What you should do ▸ The listing below holds a line with "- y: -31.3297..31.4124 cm" and a later line with "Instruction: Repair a". Write out those two lines and every line between them, exactly, and nothing else.
..........
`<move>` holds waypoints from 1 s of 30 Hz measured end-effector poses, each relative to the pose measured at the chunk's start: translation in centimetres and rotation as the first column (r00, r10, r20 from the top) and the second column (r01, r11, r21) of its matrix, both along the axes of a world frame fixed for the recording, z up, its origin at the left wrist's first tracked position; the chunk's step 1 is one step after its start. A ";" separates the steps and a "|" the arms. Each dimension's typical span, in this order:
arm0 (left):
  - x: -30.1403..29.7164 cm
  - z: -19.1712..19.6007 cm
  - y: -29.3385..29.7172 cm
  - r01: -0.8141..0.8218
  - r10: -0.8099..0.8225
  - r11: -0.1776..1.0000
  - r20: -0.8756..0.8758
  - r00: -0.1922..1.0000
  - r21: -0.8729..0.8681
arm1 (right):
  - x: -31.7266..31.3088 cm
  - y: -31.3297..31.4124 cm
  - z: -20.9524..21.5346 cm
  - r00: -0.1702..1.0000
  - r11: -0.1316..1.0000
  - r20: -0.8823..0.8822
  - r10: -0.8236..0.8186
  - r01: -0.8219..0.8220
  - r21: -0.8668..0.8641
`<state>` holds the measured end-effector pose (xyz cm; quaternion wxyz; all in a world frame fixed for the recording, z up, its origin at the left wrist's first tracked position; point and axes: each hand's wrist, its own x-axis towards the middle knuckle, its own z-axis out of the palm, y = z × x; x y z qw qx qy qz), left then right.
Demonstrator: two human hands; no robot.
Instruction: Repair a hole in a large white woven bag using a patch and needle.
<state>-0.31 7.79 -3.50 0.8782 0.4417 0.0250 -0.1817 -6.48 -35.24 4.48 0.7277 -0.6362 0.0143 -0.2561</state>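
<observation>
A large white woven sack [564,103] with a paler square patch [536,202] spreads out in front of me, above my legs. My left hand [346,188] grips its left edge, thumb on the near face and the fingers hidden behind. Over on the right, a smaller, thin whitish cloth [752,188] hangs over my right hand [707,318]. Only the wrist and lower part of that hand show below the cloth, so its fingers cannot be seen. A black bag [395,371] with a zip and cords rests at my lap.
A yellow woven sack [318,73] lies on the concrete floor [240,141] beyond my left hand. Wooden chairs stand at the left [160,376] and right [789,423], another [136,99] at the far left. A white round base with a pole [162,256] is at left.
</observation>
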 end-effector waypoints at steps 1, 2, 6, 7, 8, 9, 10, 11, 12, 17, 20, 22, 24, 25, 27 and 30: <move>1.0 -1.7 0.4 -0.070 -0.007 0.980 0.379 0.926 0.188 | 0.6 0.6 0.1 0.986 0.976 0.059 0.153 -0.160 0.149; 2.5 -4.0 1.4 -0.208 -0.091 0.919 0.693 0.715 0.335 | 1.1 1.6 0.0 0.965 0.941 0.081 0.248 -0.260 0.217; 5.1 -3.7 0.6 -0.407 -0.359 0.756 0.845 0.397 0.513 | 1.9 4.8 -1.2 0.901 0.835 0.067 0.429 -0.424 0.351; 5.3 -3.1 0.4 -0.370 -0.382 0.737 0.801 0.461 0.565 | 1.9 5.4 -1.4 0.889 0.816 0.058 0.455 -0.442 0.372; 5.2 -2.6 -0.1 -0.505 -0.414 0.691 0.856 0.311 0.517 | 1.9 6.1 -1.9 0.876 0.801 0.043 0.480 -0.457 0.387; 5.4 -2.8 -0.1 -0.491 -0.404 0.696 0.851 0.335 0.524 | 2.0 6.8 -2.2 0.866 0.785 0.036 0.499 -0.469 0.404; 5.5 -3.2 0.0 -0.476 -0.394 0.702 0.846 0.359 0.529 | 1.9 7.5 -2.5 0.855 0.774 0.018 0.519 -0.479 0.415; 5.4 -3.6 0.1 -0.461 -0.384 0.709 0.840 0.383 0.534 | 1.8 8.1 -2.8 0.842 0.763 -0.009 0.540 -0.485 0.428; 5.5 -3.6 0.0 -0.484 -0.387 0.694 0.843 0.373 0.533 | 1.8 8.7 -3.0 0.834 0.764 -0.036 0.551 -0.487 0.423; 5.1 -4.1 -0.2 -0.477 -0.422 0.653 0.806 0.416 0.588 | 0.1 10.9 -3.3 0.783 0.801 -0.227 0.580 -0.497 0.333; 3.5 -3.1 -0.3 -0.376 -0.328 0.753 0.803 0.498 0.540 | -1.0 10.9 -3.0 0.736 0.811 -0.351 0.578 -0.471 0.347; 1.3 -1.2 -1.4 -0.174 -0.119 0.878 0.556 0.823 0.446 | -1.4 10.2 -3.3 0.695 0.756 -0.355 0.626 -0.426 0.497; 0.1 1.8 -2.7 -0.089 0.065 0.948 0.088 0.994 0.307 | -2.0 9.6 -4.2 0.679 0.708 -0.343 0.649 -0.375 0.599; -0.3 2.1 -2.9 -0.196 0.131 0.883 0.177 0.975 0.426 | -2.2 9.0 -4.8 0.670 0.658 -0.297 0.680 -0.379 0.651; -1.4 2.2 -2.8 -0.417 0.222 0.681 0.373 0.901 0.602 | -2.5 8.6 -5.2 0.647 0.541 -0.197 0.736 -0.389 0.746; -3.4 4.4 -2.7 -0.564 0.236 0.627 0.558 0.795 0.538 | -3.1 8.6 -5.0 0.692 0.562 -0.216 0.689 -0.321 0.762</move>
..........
Exercise answer ▸
  - y: -31.3297..31.4124 cm
  - z: -20.9524..21.5346 cm
  - r00: -0.1702..1.0000
  - r11: -0.1316..1.0000
  - r20: -0.8823..0.8822
  - r10: -0.8236..0.8186
  - r01: -0.8219..0.8220
  - r21: -0.8668..0.8641
`<state>` holds the measured end-effector pose (xyz cm; quaternion wxyz; all in a world frame fixed for the recording, z up, its origin at the left wrist's first tracked position; point and axes: each hand's wrist, its own x-axis towards the middle knuckle, its own z-axis out of the palm, y = z × x; x y z qw qx qy qz), left then right.
Demonstrator: two human hands; no robot.
Instruction: Repair a hole in a large white woven bag using a patch and needle.

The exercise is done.